Primary Adrenal Insufficiency / Crisis
Clinical Presentation:
- symptoms depend on the rate of decline of function and superimposed illness
- must have a high suspicion as the presentation can be non-specific including nausea, vomiting, fatigue, weakness, fever and confusion
- more specific aspects of the presentation include a history of weight loss, hyperpigmentation (scars, bucal mucosa), less commonly hypoglycemia
other autoimmune diseases may be present
Underlying Etiology of Primary Adrenal Insufficiency
- Autoimmune (Addison’s or autoimmune polyglandular dz especially type II “Schmidts syndrome”)

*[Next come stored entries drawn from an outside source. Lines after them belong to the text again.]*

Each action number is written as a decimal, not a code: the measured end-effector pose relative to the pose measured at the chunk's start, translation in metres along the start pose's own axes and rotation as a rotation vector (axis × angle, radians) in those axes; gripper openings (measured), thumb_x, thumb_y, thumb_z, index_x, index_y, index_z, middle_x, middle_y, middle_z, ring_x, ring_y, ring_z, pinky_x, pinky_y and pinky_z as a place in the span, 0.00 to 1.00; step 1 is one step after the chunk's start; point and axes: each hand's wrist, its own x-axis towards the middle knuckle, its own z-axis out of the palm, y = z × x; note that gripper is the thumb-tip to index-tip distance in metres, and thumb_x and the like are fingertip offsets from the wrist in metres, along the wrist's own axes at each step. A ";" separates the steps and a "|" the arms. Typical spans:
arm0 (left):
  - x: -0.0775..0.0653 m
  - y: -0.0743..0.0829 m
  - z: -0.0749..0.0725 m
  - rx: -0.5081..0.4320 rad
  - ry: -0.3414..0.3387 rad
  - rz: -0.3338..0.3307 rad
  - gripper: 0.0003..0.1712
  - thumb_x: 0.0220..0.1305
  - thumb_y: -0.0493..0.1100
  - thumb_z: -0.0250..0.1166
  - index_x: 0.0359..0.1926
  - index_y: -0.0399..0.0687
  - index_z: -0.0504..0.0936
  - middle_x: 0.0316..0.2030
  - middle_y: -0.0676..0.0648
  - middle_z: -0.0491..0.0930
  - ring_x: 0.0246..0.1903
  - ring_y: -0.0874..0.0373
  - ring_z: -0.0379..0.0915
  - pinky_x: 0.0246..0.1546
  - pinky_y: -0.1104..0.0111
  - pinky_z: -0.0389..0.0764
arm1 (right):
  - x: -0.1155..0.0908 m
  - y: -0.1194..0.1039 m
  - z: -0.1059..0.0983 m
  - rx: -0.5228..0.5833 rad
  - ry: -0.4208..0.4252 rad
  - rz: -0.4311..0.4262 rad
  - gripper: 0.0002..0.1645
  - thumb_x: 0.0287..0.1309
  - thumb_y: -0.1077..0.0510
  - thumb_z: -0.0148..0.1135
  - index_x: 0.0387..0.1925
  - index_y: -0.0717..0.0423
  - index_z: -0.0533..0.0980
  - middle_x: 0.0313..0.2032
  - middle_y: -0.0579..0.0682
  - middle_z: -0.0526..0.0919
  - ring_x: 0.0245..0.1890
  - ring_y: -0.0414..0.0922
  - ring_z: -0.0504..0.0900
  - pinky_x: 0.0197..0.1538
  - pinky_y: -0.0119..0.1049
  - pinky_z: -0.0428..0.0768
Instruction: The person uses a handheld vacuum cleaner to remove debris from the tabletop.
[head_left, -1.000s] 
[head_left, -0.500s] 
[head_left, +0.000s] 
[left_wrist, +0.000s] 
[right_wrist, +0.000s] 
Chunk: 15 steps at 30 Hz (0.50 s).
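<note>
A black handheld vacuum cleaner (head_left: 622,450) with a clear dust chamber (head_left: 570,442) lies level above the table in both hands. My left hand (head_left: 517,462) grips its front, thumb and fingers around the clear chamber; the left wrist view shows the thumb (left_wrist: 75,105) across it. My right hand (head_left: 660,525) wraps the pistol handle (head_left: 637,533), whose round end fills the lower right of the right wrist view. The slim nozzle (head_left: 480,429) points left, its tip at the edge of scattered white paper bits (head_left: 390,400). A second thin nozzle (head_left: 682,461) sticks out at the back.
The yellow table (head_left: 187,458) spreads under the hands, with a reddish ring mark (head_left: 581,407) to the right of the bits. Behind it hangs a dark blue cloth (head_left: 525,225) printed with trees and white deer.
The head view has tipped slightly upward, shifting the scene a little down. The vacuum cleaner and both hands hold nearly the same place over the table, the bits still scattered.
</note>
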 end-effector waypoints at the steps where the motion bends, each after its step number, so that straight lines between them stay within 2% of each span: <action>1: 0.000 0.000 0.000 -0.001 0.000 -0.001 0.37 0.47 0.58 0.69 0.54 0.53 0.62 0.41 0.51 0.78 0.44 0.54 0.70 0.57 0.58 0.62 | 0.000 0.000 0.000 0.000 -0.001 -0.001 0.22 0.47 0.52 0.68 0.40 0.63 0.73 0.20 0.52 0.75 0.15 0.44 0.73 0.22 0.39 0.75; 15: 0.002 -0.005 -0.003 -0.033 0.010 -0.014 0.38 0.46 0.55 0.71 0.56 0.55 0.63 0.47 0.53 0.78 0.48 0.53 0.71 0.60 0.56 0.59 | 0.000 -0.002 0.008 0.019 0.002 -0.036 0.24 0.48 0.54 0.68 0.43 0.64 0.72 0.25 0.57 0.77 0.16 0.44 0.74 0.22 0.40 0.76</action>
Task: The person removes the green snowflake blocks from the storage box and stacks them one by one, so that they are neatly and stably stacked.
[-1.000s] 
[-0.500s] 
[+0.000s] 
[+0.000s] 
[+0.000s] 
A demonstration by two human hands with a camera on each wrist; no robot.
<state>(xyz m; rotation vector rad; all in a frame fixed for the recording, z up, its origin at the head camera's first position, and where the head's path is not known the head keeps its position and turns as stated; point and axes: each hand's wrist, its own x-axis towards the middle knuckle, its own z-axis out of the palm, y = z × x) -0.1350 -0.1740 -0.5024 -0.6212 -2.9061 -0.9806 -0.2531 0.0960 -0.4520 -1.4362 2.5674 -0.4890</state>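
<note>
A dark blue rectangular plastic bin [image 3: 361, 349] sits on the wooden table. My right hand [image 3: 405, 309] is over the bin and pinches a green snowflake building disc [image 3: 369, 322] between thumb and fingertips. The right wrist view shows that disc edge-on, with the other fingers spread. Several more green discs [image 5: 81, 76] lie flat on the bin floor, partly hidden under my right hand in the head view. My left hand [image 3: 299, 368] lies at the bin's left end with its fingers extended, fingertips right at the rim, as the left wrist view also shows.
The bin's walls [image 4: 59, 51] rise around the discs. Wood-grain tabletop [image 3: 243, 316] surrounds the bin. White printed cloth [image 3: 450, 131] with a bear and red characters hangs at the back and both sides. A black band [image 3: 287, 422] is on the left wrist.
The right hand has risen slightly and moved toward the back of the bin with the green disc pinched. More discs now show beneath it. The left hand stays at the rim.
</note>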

- Infection: TB, HIV, fungal, CMV
- Cancer/metasteses
- Hemorrhage – Waterhouse-Friedrichsen (GC) or anticoagulants
- Infarct – APLA
- Drugs: ketoconazole, mitotane
- Adrenomyeloneuropathy – X-linked
On Exam:
Laboratory Features
- CBC (eosinophilia, lymphocytosis)
- Lytes: hyponatremia from decreased aldosterone (primary) or cortisol/increased ADH (secondary), hyperkalemia, hypercalcemia
- Glucose: hypoglycaemia – more common in secondary due to glucocorticoid deficiency
- Non-anion gap metabolic acidosis
Diagnosis
- Should be made with serum measurements of renin, ACTH and cortisol at baseline
diagnosis is confirmed by a cosyntropin (ACTH) stimulation test.